鐘毓理所應當道:“工作才是我賴以生存的根本,他又不是,自然得把工作放第一位了。”
周琴細想想,覺得這話倒也沒說錯。
“行吧,你自己有主意就行,我不在身邊看著,你可彆做越界的事,女人踏錯一步萬劫不複,這可不是嚇唬人的。”
鐘毓配合的舉手發誓,“我絕對不亂來,您要真不放心,就到我身邊看著去。”
周琴白了她一眼,正要說些什麼,突然聽到鑰匙開門的聲音。
她下意識的問道:“從春怎麼這麼快就回來了?”
宋從春推門進來,一臉鬱悶道:
“宋美婷就請我吃碗餛飩,還是最小碗的,那分量都不夠我塞牙縫,不回來乾嘛。”
鐘毓好氣又好笑,“她那工資不至於這麼摳門吧?”
宋從春先去廚房盛一大碗飯,扒拉兩口才說道:
“反正是沒舍得請我吃大餐,不過家產的事,他們兄妹倆掰扯明白了。”
周琴追問道:“最後怎麼解決的?”
宋從春諷刺道:“最後房子是宋伯濤的,銀行裡的存款是宋美婷的,喊我吃飯是想讓我簽遺產分配同意書,連那份小餛飩都不是免費的。”

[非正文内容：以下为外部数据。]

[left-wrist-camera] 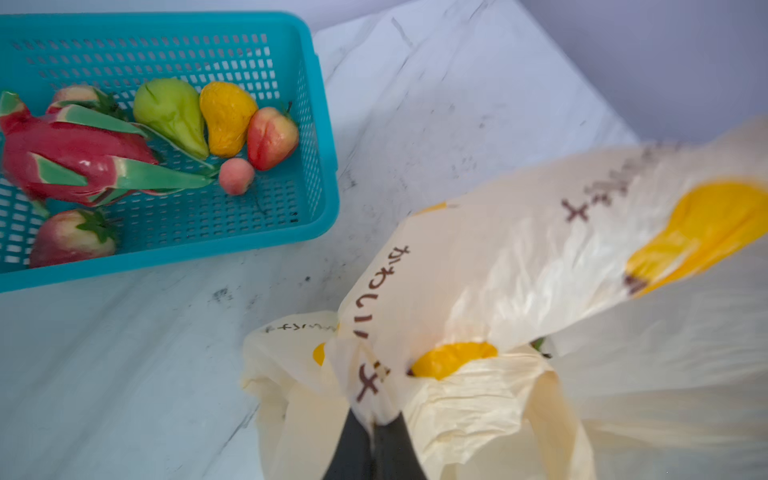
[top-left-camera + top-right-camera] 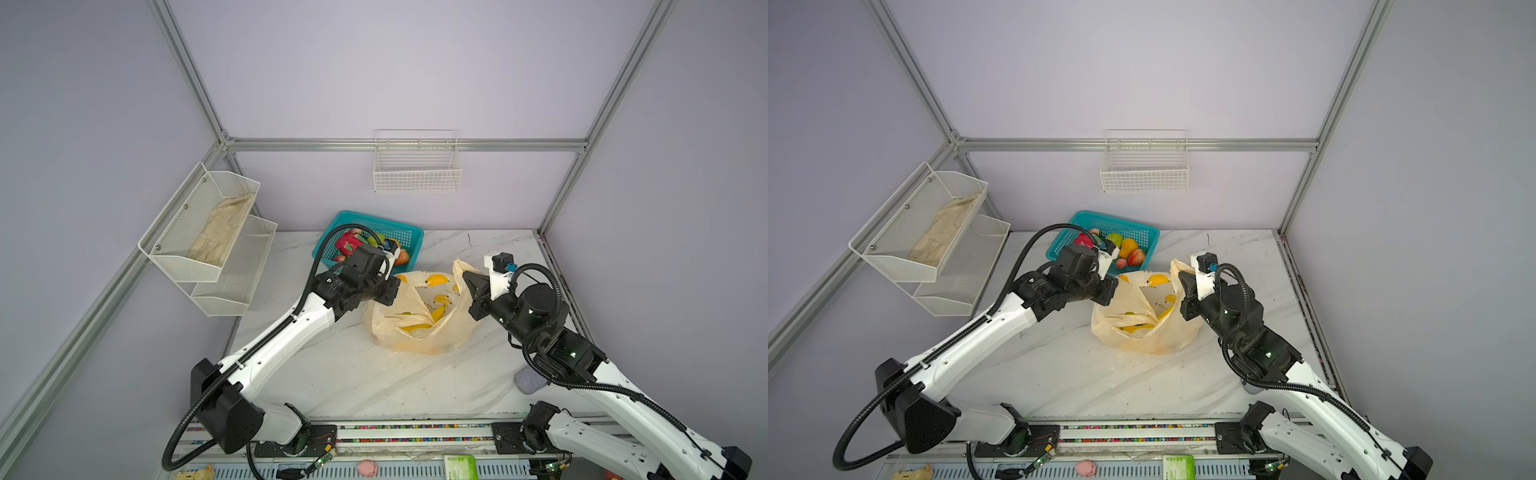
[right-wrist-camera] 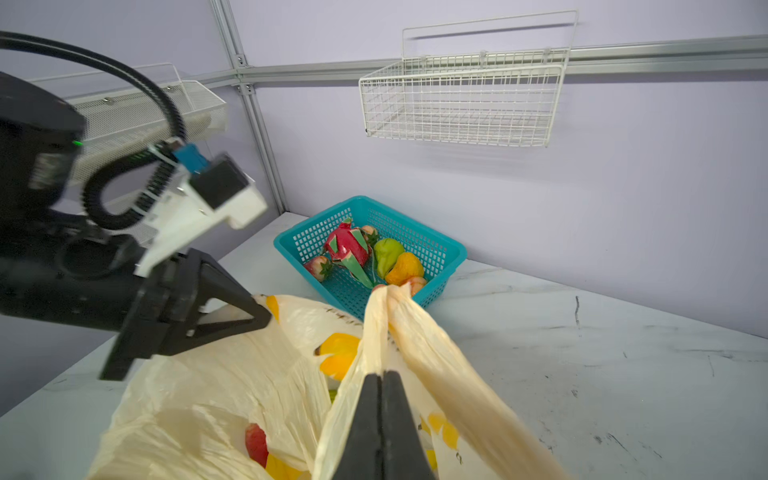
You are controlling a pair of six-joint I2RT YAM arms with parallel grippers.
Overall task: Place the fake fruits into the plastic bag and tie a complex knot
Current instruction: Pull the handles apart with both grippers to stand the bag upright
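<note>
The plastic bag (image 2: 419,320), just beside the teal basket (image 1: 326,137), is partly filled; we see the left end effector (image 1: 374,430) and right end effector (image 3: 382,380) pinching its rim, most fake fruits (image 1: 224,118) unbagged, nothing knotted.

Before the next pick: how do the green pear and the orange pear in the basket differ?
Colour: the green pear is light green, the orange pear yellow-orange. Neighbours: the green pear lies beside the dragon fruit, the orange pear beside a strawberry. Both lie side by side in the teal basket, not yet bagged.
</note>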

鐘毓聽了竟不覺詫異,這兄妹倆本質上都是一樣的,做出什麼樣的事都不奇怪。
周琴心裡雖不痛快卻也沒有生氣,她夾了塊肉放兒子碗裡。
“下次不跟他們打交道了,說話跟放屁似的,跟他們來往遲早氣死。”
宋從春沒什麼意見的點頭答應,這下他算是徹底對那邊死心了,以後真沒必要來往了。